Glitsky, in his all-weather jacket with a gun in his armpit, hung back a few steps while the chief extended his hand to the woman. Obviously, the two were acquainted-small town. "Traci," he said, "this is Deputy Chief Glitsky from San Francisco police."
"Yes, we talked a couple of days ago." More handshakes.
And Wessin went on. "He's told you, I believe, that he's
got a warrant to view the records of one of your accounts, and also the contents of a safe-deposit box linked to the same account. Do you remember a match in a 314(a) form you sent in a couple of weeks ago? Monica Breque?"
"I do. I think it's the first one we've had out of this branch, but I'm afraid I don't remember her. When I saw the name on the 314 form"-she turned to Glitsky-"and then when we talked the other day, I tried to remember something about her, but nothing came to me."
Wessin said, "Maybe one of these will help." He produced from the folder he carried several likenesses that Glitsky had brought up with him, including not only the glossy of the Chronicle photo, but also several of Hardy's snapshots from the Hanover family albums. Now Traci examined the pictures slowly, one by one. When she'd gone through them all, she shook her head. "I'm afraid I don't know her at all. And we pride ourselves on personal service, knowing our customers on sight by name."
"She might have had a bit of a French accent, if that's any help," Glitsky offered.
She stopped shaking her head. "A French accent? Now that rings a bell. And she started here last May, we said? That would have been me if it was a new account, too. I'm sorry." Traci looked back down at the pictures. "I just don't have any memory of someone who looked like this. I do remember the accent, though. Is it all right if I show these to the staff?"
Five minutes later, one of the tellers admitted that, like Traci, maybe she'd seen the woman, or someone who looked like her. If it was the same person, though, the hair was certainly different, and she doubted if she'd been wearing the same kind of tailored, high-end city clothes she fancied in the pictures. "But all the same, I'd bet it's her. Great face."
"So she still comes in here?" Glitsky asked.
"I don't know," Carla said. "I wouldn't call her a regular."
"Can you think of what was different about the hair?"

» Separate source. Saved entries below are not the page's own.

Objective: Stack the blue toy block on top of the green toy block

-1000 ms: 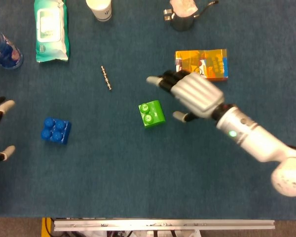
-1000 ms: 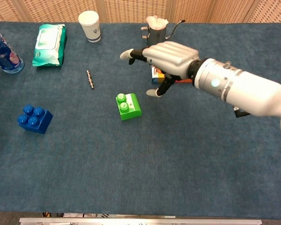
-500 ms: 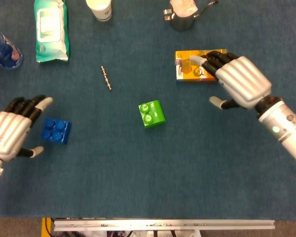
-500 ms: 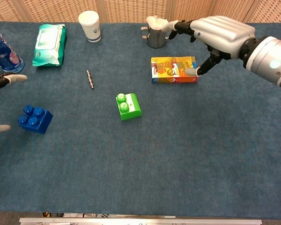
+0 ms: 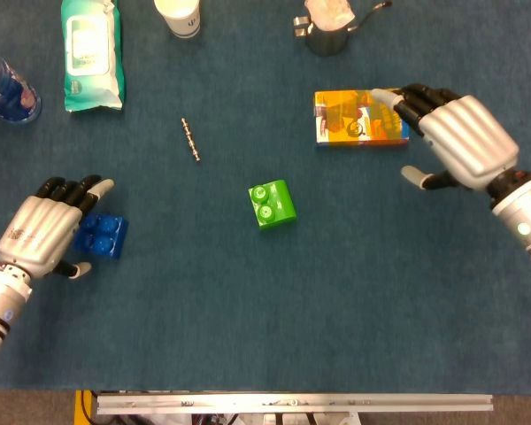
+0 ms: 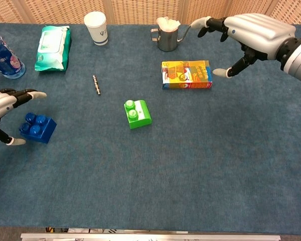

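Hovering over the blue block [image 5: 101,236], left hand [image 5: 42,237] had fingers spread, gripping nothing; block lay left of green block [image 5: 273,204], well apart; right hand [image 5: 460,142] spread, empty, beside orange carton [image 5: 360,119].

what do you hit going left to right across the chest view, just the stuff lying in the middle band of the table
left hand → blue block → metal rod → green block → orange carton → right hand
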Controlling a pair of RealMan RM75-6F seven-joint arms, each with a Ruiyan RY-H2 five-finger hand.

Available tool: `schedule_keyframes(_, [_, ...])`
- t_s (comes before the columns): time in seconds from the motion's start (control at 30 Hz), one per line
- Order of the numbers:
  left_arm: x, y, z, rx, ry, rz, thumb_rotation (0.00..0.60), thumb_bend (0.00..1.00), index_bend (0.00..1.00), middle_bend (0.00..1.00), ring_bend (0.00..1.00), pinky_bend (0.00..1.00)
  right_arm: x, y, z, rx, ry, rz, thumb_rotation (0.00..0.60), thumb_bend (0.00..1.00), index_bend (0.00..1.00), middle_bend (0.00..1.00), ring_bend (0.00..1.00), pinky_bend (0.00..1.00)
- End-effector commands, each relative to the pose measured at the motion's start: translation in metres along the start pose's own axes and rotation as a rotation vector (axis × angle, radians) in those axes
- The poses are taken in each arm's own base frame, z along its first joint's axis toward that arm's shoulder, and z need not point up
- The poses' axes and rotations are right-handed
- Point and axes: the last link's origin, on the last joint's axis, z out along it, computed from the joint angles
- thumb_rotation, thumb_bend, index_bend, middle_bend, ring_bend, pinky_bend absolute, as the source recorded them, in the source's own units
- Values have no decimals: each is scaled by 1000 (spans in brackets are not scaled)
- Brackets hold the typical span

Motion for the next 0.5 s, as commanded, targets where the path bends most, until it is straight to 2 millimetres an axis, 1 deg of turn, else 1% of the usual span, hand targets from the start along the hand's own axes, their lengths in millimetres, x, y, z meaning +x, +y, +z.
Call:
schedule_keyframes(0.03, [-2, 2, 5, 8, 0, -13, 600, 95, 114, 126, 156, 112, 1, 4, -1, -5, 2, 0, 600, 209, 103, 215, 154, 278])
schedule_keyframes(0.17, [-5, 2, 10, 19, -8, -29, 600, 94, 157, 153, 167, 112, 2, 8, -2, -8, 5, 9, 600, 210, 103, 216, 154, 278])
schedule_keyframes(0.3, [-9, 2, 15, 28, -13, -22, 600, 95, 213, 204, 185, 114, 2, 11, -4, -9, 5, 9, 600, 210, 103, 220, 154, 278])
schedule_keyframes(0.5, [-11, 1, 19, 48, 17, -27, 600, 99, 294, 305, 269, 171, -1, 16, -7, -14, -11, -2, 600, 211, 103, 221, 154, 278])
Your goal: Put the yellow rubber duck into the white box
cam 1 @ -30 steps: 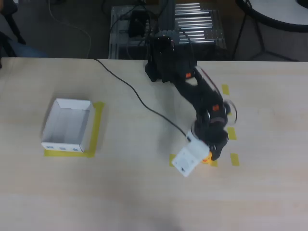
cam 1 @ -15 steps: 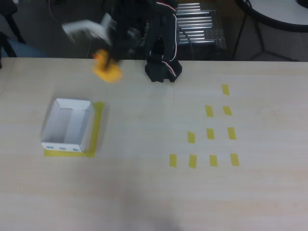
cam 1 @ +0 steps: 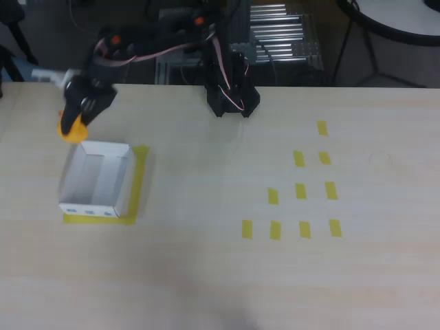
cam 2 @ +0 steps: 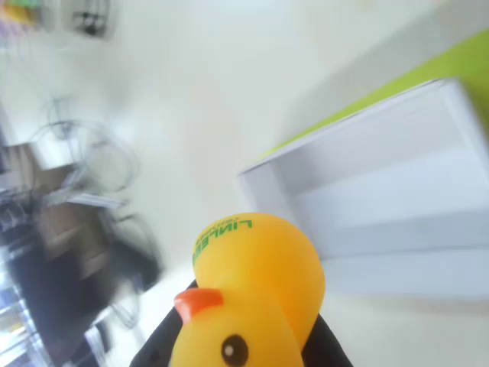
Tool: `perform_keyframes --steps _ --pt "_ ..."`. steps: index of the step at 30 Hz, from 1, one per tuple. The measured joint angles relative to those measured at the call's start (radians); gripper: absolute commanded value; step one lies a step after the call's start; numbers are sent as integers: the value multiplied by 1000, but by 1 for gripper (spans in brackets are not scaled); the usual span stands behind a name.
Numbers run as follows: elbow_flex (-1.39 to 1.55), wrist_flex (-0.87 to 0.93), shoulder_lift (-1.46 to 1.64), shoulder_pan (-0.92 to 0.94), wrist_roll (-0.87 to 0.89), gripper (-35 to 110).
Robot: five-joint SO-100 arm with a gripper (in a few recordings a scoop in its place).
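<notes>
The yellow rubber duck (cam 1: 71, 126) hangs in the air just beyond the far left corner of the white box (cam 1: 97, 180), with my gripper (cam 1: 77, 118) shut on it. In the wrist view the duck (cam 2: 252, 302) fills the lower middle, its orange beak and dark eye facing the camera, with dark fingers (cam 2: 325, 345) at its sides. The white box (cam 2: 382, 206) lies open to the right of it in that view, its inside bare. The box sits on a yellow tape frame (cam 1: 140, 180) on the left part of the table.
The arm's black base (cam 1: 232, 96) stands at the table's far edge, middle. Several short yellow tape marks (cam 1: 300, 192) lie on the right half of the table. Cables and a metal rack (cam 1: 275, 41) are behind the table.
The arm lifted the duck from the tape marks on the right, swung left across the far edge, and now holds it lower by the box's far left corner.
</notes>
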Motion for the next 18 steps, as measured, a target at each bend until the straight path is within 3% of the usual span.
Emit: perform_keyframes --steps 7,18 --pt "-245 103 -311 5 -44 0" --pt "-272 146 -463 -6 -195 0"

The teller closed her eyes and gave it a try. "Maybe it was short, and not so dark, but I can't really be sure." She checked the picture again. "But I've seen her. Definitely."
This was reasonably good news, but didn't get them anywhere, so Glitsky and Wessin went back to the manager's desk and got to the account records themselves. Missy, or Monique, or Monica, did not use her checking account to write checks. She had deposited a hundred dollars to open the account on May 17, and hadn't touched it since.